##### Input data

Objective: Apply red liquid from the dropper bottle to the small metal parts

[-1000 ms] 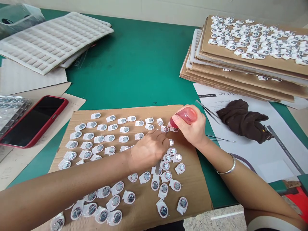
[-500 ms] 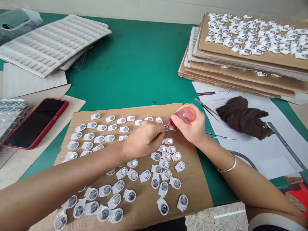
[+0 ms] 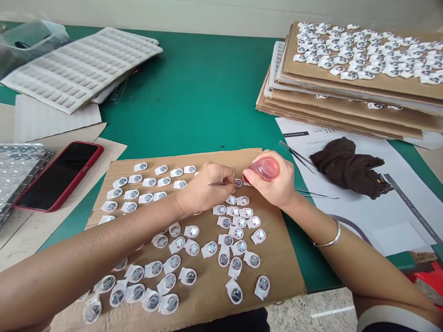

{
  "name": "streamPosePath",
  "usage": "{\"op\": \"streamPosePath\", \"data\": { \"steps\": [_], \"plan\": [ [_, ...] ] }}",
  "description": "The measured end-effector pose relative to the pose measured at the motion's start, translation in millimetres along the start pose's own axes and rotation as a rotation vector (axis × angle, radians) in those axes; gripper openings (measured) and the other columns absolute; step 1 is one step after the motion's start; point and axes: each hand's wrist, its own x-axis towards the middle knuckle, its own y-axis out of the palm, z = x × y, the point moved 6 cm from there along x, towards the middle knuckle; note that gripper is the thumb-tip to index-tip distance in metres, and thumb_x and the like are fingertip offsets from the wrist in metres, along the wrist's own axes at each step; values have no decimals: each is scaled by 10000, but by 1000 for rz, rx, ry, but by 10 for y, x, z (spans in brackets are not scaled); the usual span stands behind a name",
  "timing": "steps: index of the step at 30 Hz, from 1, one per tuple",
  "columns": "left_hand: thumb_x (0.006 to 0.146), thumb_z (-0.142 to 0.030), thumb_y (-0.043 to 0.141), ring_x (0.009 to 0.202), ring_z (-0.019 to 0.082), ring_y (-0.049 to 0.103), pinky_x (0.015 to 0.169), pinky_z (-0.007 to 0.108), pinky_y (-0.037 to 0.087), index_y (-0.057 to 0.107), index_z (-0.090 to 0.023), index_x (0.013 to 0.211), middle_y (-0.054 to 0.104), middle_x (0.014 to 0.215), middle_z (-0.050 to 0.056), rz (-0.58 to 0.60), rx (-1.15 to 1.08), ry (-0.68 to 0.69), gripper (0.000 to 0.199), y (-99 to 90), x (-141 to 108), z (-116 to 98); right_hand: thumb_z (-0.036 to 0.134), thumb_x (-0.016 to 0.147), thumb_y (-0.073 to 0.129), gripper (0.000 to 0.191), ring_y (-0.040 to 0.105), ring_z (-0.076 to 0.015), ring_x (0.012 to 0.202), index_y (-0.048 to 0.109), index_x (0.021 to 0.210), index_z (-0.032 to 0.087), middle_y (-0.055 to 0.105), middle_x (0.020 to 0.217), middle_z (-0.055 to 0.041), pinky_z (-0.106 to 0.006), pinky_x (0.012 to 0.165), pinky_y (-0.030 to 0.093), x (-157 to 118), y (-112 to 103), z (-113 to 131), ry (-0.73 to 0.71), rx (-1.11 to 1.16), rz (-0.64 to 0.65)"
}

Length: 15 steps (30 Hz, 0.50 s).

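Tweezers (image 3: 219, 184) sit pinched in the left hand (image 3: 202, 189), their tips at a small white-backed disc (image 3: 238, 183) on the cardboard sheet (image 3: 277, 272). The right hand (image 3: 272, 180) clenches a red rubber bulb (image 3: 266, 168), its nozzle tilted down just beside that disc. Both hands close in there, apparently for fine work; the other discs (image 3: 194, 231) lie spaced apart, likely to stay reachable, above the green counter (image 3: 194, 106).
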Motion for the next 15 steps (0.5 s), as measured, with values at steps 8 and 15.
{"op": "streamPosePath", "data": {
  "steps": [8,15],
  "plan": [
    [735,-106,509,492,59,474,447,169,341,616,-114,596,568,544,-11,8,-31,-39,176,0,10,48,297,660,722,251,540,-136,610,508,757,209,587,689,-1,-302,576,461,-21,2,56,-48,46,9],
    [742,-114,515,511,66,492,453,173,353,633,-111,622,590,568,0,3,-59,-61,168,-4,2,81,338,683,692,231,554,-147,608,507,735,210,600,676,-9,-324,591,483,-21,-35,58,-24,11,-15]
  ]
}}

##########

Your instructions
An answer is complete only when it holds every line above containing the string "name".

Written reply
  "name": "streamPosePath",
  "description": "The measured end-effector pose relative to the pose measured at the motion's start, translation in millimetres along the start pose's own axes and rotation as a rotation vector (axis × angle, radians) in those axes; gripper openings (measured) and the other columns absolute; step 1 is one step after the motion's start; point and axes: each hand's wrist, its own x-axis towards the middle knuckle, its own y-axis out of the palm, z = x × y, the point moved 6 cm from there along x, towards the middle knuckle; note that gripper is the thumb-tip to index-tip distance in metres, and thumb_x and the like are fingertip offsets from the wrist in metres, along the wrist's own axes at each step; values have no decimals: each is scaled by 10000, but by 1000 for rz, rx, ry, but by 10 for y, x, z (spans in brackets are not scaled); the usual span stands behind a name",

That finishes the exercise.